Gazi in Little Soldier Zhang Ga. I really can't communicate with you." The patriarch began to be angry again and said to me, "That's the one, which looks like the male version of Mo Xiaobei."

I finally understood the master's explanation. I don't have any impression of Xie Mengwei, but I'm familiar with Mo Xiaobei. Isn't he the child star in My Own Swordsman, which was very popular in those years? She is not good-looking, but I really can't imagine a male version of Mo Xiaobei.

The master saw me constantly sketching Xie Mengwei's outline in my mind and asked, "Do you remember?"

"You are a fairy!" The priest's urging made me immediately imagine what Xie Mengwei looked like. It doesn't matter. It's better not to think about it. In anger, I immediately grabbed the box of the stick chicken on the table and smashed it. "Master, your mother (harmonious) criticized."

When the master saw the box that hit the head, he not only did not hide, but made a chic head shaking posture, wanting to show his hand in front of me and put the box in his mouth. As a result, it failed. Looking at the soup hanging on the head of the patriarch, the anger just now was gone.
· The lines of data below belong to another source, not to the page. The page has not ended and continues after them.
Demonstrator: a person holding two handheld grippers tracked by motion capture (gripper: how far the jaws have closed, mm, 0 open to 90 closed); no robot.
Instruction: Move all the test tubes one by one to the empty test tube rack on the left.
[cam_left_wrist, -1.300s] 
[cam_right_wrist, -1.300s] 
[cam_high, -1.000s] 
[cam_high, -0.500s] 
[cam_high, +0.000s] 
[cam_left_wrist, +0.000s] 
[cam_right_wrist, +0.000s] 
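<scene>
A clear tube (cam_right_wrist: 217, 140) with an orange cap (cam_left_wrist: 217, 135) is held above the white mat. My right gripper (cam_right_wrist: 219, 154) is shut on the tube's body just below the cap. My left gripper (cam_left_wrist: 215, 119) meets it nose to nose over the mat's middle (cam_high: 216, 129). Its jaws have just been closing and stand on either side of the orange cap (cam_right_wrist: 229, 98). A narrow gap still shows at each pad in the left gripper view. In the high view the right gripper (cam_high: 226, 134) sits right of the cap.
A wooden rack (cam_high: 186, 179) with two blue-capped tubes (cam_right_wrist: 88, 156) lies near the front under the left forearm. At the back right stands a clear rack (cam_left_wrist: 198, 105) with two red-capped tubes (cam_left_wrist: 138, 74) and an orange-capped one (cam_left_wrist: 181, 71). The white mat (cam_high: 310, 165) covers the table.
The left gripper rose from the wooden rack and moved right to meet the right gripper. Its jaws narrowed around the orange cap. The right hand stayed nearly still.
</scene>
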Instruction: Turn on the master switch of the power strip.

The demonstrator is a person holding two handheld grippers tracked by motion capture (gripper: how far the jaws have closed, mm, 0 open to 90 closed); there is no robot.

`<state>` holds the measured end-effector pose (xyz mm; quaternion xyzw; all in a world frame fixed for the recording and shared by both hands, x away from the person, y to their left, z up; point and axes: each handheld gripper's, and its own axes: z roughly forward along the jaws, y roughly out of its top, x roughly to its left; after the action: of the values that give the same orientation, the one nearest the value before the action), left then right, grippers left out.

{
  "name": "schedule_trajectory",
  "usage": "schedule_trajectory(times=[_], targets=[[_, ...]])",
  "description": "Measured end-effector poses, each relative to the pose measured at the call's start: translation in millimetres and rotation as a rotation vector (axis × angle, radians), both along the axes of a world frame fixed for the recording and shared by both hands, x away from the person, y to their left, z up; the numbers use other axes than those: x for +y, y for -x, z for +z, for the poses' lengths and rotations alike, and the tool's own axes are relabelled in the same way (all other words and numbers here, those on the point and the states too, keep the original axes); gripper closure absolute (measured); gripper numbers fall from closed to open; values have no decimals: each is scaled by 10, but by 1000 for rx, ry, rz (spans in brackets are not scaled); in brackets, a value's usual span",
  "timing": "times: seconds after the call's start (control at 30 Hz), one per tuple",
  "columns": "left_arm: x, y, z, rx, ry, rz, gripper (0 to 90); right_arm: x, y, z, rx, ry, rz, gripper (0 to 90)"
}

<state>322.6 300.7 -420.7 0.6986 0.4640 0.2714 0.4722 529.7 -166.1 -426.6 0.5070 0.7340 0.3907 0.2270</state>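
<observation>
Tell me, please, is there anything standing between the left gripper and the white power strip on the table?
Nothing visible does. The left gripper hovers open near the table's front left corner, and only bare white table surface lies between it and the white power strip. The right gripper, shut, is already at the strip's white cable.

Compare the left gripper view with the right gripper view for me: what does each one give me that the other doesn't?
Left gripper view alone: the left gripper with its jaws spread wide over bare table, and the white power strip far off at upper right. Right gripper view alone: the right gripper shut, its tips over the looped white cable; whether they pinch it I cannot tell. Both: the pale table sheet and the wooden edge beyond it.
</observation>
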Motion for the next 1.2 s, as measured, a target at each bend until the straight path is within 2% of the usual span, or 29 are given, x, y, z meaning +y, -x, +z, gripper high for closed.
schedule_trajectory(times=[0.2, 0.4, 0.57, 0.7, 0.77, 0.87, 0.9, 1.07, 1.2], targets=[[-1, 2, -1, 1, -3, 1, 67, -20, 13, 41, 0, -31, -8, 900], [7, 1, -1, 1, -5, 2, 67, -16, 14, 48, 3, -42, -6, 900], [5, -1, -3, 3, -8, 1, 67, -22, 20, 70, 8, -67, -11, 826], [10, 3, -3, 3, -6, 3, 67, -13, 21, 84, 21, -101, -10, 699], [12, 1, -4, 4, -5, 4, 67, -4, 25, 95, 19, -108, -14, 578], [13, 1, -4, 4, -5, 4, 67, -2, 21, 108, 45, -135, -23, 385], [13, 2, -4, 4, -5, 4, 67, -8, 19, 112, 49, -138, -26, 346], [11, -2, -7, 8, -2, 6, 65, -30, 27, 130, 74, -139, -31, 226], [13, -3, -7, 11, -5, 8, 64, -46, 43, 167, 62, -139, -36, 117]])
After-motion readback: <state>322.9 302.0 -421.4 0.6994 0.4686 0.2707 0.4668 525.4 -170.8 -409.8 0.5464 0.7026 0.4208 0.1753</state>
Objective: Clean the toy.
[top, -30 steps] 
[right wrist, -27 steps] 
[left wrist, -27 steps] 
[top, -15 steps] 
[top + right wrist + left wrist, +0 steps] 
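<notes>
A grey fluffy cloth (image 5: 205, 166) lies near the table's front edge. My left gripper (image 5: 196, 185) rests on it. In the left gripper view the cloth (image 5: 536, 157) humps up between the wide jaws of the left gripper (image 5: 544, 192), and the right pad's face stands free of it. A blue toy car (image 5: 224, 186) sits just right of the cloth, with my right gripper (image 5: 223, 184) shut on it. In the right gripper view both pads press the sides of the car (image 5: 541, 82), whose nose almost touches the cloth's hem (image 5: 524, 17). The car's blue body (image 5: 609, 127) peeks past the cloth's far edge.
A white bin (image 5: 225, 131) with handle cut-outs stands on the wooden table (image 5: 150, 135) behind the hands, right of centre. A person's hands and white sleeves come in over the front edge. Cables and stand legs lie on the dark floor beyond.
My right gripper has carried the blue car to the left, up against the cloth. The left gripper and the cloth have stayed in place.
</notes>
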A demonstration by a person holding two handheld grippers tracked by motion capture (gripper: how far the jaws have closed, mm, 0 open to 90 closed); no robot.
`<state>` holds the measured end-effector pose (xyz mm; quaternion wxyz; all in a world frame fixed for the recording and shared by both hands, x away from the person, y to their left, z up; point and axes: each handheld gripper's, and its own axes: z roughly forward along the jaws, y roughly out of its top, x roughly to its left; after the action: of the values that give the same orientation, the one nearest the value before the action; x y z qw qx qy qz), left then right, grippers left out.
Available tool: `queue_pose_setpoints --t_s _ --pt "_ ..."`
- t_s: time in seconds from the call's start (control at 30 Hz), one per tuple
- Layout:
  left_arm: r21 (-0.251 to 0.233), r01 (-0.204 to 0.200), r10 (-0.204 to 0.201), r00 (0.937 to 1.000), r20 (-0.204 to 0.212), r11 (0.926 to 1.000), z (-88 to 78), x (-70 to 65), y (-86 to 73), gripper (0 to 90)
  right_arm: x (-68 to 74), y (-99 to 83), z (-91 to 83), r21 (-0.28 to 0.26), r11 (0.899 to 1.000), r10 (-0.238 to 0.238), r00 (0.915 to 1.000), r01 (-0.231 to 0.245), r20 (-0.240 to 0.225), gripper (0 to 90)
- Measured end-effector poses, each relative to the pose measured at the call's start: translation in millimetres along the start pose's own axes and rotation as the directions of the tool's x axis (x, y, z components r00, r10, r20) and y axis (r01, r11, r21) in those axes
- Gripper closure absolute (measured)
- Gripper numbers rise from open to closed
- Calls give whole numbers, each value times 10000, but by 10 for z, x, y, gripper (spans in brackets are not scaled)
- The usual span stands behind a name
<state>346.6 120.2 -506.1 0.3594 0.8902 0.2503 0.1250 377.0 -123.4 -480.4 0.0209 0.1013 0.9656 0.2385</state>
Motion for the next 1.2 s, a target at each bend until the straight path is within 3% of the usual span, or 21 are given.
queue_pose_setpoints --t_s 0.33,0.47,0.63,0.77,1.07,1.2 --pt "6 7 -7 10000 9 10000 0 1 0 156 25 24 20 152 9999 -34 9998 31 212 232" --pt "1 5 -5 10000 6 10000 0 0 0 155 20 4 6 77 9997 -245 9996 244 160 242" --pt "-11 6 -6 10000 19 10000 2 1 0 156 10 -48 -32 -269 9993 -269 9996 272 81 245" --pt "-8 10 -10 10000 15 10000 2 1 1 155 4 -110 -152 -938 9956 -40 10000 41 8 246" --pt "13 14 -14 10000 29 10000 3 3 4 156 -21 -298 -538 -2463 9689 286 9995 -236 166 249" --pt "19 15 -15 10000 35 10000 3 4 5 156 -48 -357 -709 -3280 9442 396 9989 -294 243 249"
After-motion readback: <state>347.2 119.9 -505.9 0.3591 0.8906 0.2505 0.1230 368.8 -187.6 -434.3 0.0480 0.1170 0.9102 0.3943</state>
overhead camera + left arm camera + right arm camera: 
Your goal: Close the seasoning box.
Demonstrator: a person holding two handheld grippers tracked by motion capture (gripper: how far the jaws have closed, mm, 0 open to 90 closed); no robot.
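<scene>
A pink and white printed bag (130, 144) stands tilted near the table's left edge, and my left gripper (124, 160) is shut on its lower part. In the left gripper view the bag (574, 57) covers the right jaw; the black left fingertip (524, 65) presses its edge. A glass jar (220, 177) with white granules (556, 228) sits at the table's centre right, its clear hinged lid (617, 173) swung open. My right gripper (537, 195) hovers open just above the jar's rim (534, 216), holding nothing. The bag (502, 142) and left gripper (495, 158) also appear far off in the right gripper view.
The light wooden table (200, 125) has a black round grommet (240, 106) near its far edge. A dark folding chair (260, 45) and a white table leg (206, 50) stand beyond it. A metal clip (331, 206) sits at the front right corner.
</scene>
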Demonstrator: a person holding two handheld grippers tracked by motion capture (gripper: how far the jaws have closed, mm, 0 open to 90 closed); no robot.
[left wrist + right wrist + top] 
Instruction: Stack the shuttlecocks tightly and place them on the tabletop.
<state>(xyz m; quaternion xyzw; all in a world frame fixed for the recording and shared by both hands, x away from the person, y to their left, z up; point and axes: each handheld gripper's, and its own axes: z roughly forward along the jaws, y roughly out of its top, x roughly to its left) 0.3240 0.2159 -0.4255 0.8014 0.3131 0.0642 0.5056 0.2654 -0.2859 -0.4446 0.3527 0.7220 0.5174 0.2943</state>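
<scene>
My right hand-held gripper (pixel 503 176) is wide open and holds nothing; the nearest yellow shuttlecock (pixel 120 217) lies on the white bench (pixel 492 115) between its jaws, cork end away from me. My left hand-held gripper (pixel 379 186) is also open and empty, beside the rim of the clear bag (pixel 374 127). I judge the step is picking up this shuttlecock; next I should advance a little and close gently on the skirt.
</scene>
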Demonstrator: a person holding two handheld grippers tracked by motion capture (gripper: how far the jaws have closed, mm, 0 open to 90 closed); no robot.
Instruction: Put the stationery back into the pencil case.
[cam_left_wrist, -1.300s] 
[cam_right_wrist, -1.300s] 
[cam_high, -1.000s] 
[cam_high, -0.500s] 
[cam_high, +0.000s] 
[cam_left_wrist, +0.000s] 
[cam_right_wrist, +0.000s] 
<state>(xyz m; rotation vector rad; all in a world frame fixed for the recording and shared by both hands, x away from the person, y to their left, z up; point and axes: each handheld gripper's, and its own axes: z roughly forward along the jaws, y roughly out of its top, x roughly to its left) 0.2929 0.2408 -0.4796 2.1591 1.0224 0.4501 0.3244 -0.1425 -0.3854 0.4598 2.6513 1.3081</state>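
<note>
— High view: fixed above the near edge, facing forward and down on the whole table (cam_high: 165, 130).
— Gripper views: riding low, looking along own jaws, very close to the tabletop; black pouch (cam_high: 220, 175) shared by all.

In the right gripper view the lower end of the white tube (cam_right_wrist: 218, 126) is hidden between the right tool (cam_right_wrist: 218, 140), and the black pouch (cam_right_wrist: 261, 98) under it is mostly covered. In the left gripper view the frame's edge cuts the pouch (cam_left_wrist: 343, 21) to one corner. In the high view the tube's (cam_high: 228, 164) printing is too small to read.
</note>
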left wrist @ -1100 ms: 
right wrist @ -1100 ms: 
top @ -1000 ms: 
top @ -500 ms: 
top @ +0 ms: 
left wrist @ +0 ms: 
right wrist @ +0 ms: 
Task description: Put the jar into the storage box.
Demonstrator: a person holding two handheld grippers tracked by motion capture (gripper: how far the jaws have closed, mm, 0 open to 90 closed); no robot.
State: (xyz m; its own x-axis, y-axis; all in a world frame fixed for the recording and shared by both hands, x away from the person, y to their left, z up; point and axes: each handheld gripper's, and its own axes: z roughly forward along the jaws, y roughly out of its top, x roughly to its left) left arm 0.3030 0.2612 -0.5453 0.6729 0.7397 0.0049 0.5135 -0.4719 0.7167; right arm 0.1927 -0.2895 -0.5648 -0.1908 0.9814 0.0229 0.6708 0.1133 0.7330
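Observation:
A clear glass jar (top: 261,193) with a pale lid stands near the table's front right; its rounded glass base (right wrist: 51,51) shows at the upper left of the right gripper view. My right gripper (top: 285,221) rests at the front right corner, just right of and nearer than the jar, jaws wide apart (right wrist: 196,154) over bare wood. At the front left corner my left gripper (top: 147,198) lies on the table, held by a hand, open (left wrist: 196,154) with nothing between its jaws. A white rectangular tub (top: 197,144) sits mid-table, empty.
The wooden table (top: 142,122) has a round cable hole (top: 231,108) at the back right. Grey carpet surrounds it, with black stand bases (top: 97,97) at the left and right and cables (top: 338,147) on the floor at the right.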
However, the master was busy looking for something to eat on the ground and had no time to look up at me. Seeing the master eating happily on the ground, even if he wanted to quarrel with him, he could no longer quarrel. The master has this advantage now. As long as it ignores you, you can't shout at it.

I had to walk to the door and didn't forget to give him a fierce kick when I passed by. The master immediately shouted in pain, "Mu Hong, will you only bully me?"

"Shout again, I will start to lose weight today, so that you don't have anything to eat." I turned my head and threatened the master.

When the Master heard my threat, he lowered his head and continued to search for something to eat.

I came to the door, gently opened the door, and said coldly to the faint shadow, "Come in!"

The shadow stared at me in surprise and asked, "Can you see me?"

"Bullshit, I can't see who you and I are talking to. Do I have a bag in my head?"

At this time, I heard the master say leisurely behind him, "Mu Hong, can't you improve your sense of service?"

"I want you to take care of it!" I said without looking back, "Remember to lick the ground clean, so that I won't clean it later."

"You are lazy. Let's see who dares to marry you in the future?" The master is still chattering behind me.

The faint shadow saw such a scene inside me, and he couldn't help hesitating outside the door...

(This is the end of the random expansion (harmonious) of the melon shed. Let's consider the next content after the wooden red Dragon Boat Festival comes back. However, whether you write or not depends on Mu Hong's mood.)